The type of distribution of PD-L1 positive immune cells and PD-L1 expression in tumor cells correlate with the development of non-classical differentiation in urinary bladder cancer

Abstract

Background: The basic diagnostic tool of urinary bladder cancer is the histopathological assessment. However, it is insufficient to accurately predict the progression of this disease. There is a need to look for new prognostic factors that will make the therapeutic process more effective. The aim of this study is to evaluate the effect of activation of a PD1 – PD-L1 immune checkpoint in immune effector cells (IECs) and tumor cells, on the development of malignancy in the form of non-classic differentiation in urinary bladder cancer. Materials and methods: 110 patients with stage pT1-pT4 urothelial bladder carcinoma who underwent radical cystectomy/cystoprostatectomy between 2011 and 2014 were included in the study. Tumor advancement (pT stage), grade (G), as well as, non-classic differentiation frequency and number were evaluated pathologically. In each case, the area of the tumor containing PD-L1+ IECs was analyzed. The distribution of PD-L1+ immune effector cells within the tumor was also assessed as dispersed or aggregated.

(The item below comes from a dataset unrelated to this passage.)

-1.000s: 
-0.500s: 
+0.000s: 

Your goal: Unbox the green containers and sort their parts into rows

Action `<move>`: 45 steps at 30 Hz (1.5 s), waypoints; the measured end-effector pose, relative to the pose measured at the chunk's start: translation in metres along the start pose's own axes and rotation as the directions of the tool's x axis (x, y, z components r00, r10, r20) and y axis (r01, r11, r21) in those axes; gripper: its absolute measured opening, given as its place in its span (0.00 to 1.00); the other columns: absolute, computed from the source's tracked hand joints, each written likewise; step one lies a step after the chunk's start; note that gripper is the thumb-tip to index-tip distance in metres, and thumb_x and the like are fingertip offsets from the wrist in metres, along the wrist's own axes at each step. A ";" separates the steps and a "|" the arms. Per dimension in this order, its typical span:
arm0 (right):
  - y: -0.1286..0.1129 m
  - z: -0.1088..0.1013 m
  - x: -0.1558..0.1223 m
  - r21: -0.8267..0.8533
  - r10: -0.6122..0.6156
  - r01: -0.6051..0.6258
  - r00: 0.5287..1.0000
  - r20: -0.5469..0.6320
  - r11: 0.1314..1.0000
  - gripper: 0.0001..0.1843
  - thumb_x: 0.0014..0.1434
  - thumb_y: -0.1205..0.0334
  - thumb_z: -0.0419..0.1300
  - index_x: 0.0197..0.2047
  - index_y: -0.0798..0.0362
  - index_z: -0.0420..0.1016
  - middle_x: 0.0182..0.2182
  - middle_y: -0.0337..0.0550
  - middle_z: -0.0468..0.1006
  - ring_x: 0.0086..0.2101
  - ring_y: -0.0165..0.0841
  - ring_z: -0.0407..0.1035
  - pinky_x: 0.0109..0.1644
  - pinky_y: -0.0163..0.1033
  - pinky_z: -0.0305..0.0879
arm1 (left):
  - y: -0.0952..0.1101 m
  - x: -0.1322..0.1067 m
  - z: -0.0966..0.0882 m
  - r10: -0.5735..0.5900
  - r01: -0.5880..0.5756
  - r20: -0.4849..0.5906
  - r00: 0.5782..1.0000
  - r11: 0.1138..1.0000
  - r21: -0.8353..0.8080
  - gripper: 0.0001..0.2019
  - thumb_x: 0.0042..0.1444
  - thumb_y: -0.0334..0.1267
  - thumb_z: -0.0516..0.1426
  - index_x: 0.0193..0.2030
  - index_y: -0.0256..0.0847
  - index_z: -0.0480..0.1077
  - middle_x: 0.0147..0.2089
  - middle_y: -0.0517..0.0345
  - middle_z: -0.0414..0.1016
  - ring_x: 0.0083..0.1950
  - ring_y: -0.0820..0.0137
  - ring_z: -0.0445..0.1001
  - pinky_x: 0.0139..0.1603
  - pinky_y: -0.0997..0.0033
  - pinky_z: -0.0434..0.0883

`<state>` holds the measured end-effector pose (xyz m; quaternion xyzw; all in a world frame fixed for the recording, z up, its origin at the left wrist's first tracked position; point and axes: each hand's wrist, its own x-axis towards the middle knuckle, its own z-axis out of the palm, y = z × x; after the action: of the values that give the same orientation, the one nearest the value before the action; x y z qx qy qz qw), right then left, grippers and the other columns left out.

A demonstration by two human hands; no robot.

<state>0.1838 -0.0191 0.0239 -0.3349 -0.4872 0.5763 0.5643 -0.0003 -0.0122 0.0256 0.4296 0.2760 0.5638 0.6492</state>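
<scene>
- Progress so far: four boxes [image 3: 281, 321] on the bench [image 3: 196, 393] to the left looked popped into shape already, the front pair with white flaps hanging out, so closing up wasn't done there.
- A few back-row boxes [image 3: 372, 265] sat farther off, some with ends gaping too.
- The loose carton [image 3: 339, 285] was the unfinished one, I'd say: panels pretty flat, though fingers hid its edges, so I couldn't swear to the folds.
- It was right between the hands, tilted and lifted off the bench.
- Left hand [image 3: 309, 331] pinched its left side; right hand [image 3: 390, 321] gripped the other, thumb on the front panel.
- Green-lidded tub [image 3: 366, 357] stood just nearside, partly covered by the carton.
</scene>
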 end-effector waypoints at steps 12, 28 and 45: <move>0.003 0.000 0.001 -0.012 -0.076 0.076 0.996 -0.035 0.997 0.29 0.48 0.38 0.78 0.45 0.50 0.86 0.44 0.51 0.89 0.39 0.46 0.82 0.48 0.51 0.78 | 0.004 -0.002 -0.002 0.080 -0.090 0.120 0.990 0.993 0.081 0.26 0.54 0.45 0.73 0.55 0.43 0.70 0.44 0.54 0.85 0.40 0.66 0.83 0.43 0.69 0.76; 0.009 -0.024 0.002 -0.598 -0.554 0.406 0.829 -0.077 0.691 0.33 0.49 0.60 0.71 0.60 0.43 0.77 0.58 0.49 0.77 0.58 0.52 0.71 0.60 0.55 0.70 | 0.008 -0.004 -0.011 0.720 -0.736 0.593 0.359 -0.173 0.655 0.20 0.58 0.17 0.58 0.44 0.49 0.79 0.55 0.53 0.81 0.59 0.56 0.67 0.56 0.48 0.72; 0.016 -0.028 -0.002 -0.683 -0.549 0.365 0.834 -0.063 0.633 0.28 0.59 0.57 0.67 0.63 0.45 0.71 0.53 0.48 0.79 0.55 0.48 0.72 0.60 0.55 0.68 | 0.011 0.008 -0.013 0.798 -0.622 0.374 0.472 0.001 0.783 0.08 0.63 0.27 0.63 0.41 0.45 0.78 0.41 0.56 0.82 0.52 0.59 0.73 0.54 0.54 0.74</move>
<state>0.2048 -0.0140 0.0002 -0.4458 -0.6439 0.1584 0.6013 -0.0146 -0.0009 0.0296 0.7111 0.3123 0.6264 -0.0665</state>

Results: The frequency of non-classic differentiation was significantly lower in urothelial bladder cancer tumors with a dispersed pattern of distribution of PD-L1+ IECs. A correlation between the extent of PD-L1 expression in tumor cells and the non-classic differentiation number in UBC was identified. Conclusions: The distribution of cells expressing the immune checkpoint biomarker PD-L1 constitutes a new prognostic factor and may play a key role in the selection of individualized immunotherapy. In addition, the evaluation of non-classic differentiation in the tumor may complement the assessment of PD-L1 expression due to its capacity to characterize the current malignant potential of the tumor, whereas the assessment of extent and distribution of PD-L1+ in tumor-associated immune cells indicates the functional status of the immune system.